With SD-WAN, the router is all about tunneling, so the aggregate throughput number may well include tunneling to a cloud security vendor.
This is just something to be aware of. Usually, such tunneling is distributed per remote SD-WAN site.
But if you’re doing it in a combined HQ and data center for significant amounts of user traffic, it would be a good idea to keep an eye on the volume of such traffic.
Lessons Learned
The following is my list of lessons learned, trying to sum up things as design principles. If I missed anything, please add a comment to the blog!
- You can always make it more complicated. Don’t.
- Corollary: It always even harder to remove complexity. So inertia usually wins.
- Do not split up a single site’s Internet Edge functions across multiple places within the site.
- Do not separate the Internet Edge from the rest of the data center by some other module.
- Have a modular design (tempered by size of your network) and do keep the key modules cleanly separated by routed links: Campus, Data Center, Internet Edge, WAN / SD-WAN.

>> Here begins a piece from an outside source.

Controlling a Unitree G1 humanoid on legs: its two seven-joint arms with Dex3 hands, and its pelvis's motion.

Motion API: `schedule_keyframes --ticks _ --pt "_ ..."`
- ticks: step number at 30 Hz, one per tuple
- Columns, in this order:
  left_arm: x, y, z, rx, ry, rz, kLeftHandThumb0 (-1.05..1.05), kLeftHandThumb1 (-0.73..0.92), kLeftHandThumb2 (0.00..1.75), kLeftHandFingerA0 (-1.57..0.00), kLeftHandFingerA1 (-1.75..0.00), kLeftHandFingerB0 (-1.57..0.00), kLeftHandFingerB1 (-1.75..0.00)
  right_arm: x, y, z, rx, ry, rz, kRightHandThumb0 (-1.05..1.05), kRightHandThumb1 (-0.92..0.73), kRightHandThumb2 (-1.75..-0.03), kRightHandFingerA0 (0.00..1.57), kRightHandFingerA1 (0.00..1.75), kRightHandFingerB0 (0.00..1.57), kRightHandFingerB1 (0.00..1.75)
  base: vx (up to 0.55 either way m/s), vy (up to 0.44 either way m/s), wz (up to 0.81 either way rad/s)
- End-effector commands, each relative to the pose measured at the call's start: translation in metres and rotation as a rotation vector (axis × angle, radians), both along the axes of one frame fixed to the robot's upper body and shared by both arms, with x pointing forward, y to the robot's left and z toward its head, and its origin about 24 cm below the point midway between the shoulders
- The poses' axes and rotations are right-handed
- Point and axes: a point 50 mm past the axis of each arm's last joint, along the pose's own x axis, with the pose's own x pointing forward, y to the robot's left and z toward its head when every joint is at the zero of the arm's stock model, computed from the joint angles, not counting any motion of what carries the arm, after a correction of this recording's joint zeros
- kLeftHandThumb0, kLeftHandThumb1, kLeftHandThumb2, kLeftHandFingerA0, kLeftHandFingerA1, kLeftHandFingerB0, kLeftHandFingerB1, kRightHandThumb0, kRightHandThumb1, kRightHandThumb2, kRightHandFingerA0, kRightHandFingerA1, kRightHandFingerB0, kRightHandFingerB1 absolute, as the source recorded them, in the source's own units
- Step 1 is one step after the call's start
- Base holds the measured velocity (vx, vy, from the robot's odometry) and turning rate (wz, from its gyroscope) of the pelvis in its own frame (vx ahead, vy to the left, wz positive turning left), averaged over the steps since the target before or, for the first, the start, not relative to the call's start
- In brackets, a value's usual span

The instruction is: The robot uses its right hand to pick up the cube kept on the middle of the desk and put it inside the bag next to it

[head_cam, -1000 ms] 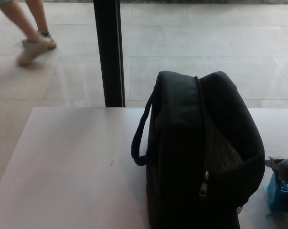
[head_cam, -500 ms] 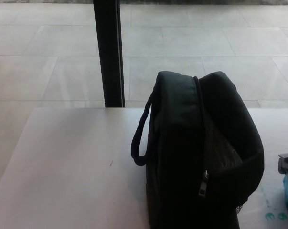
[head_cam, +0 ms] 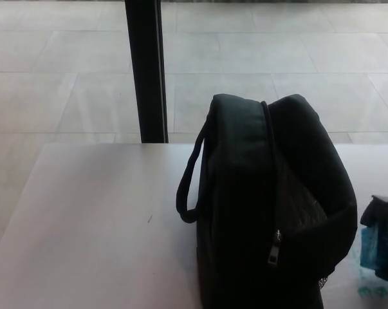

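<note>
black bag (head_cam: 271, 206) standing upright on the pale surface (head_cam: 97, 225), a little right of centre, zip running up its near face, loop handle (head_cam: 188, 180) hanging off its left side. at the far right edge, right hand (head_cam: 381, 222) only partly in frame, dark shape wrapped over something blue: presumably the cube (head_cam: 372, 248), held low and just beside the bag's right flank, close above the surface or on it, cannot tell which. looks gripped between the fingers, though most of the hand is cut off by the frame. half a second back, only a sliver of hand and blue showing at that edge; now further in and a touch higher, so apparently carrying inward toward the bag. a second back, a person's legs crossing the floor (head_cam: 71, 96) at top left; gone now, floor bare. for the task: pick-up seemingly done, drop-in not yet done, and the cube sits well below the bag's top. bag opening not clearly visible from here; zip seems parted toward the top right, but too dark to be sure. open room: wide bare surface to the left of the bag, little between bag and right frame edge. far edge of the surface just behind the bag, dark post (head_cam: 147, 71) standing beyond it. likely need: a lift up over the bag's right shoulder without brushing the soft side wall and tipping it. left hand not seen.
</note>
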Motion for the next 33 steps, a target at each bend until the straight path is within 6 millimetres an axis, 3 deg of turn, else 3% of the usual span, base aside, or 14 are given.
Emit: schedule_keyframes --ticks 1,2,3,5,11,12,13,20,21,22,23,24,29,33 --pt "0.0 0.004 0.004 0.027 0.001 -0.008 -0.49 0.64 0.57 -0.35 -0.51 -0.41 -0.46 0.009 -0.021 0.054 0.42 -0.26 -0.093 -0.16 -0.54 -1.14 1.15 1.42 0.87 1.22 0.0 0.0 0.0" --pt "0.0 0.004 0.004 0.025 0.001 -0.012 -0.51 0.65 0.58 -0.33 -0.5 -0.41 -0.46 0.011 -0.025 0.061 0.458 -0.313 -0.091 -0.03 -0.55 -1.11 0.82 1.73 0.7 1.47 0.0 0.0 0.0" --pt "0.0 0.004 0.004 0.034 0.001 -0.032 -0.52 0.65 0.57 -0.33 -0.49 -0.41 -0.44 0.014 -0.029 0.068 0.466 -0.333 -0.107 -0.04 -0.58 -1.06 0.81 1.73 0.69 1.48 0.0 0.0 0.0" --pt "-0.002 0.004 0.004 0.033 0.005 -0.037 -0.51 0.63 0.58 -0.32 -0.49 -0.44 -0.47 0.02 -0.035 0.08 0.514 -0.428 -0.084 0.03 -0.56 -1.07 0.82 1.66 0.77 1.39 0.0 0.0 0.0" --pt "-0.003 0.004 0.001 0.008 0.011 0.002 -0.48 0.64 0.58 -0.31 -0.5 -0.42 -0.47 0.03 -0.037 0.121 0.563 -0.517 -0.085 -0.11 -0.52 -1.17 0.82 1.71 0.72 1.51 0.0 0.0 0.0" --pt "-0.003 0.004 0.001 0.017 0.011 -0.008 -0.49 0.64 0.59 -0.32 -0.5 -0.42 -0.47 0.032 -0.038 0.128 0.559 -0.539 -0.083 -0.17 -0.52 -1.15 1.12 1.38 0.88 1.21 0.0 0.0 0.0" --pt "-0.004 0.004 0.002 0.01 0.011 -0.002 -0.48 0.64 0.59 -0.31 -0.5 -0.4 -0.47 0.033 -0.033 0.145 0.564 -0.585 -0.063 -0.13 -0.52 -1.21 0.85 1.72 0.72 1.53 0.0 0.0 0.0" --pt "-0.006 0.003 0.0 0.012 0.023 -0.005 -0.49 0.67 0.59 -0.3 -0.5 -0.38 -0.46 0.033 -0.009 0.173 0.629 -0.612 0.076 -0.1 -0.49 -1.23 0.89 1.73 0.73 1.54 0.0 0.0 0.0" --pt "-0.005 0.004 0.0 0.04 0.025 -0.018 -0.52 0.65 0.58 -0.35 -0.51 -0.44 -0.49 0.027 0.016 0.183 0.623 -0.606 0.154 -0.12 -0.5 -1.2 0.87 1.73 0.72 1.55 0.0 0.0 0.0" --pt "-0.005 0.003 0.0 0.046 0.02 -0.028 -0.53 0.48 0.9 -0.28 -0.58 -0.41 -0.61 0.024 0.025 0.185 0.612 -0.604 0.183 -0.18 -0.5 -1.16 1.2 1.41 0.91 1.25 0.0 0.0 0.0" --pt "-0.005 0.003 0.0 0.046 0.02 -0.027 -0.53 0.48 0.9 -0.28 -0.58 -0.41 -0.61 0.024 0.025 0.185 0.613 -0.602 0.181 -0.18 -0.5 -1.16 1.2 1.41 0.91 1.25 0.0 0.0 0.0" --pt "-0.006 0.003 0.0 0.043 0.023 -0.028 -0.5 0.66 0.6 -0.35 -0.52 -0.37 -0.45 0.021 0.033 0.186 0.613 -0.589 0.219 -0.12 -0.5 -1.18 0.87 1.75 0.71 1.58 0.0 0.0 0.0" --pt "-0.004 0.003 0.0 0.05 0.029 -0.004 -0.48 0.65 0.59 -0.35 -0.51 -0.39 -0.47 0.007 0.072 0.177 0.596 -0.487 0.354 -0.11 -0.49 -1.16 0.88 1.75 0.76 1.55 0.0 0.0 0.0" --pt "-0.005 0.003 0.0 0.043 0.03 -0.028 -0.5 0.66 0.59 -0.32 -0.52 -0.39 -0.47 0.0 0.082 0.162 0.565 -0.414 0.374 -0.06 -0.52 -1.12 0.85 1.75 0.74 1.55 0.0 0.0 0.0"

- Dynamic routing is cool and very helpful: it tells you about whether the path to something remote is alive and whether that other something is alive. Static routes don’t do any of that.
- Don’t do multi-hop: routing hops should reflect the topology.
- Route to the FW (BGP or OSPF probably, unless it is Cisco).
- Control freak: route-maps on BGP in and out and on any redistribution. Avoid surprises!
- EBGP is generally preferred over IGP routes. So be careful with what’s in an internal EBGP.
- If you have two border routers, filter to not learn outside prefixes from an inside IGP peering, and vice versa. It is better to peer via IBGP. From MPLS days, BGP’s failure recovery doesn’t work when you learn outside prefixes via your IGP and redistribute them back into BGP.
- A planned set of prefix-lists by remote site with good names etc., can really help with filtering and routing policy.
- If possible, use ONE routing protocol except for handoff points (e.g., BGP at edge and EIGRP or OSPF internally, or OSPF for non-Cisco FW to EIGRP internally).
- Do not overlap routing protocols if at all possible.
- Know your security tools and network devices:
- Tunnel and crypto capacity: get all the perf stats you can from the vendor BEFORE you buy.
- Firewalls are notorious for grinding to a halt as you turn on all the lovely features they marketed to you. I’d love to see fair disclosure of what the per-feature performance hit is prior to the sale.
- In general, anything that does per-packet processing in the CPU is going to exhibit that sort of behavior.
Conclusion
Well, that’s a long list of stories and Lessons Learned. I hope that saves you some painful learning!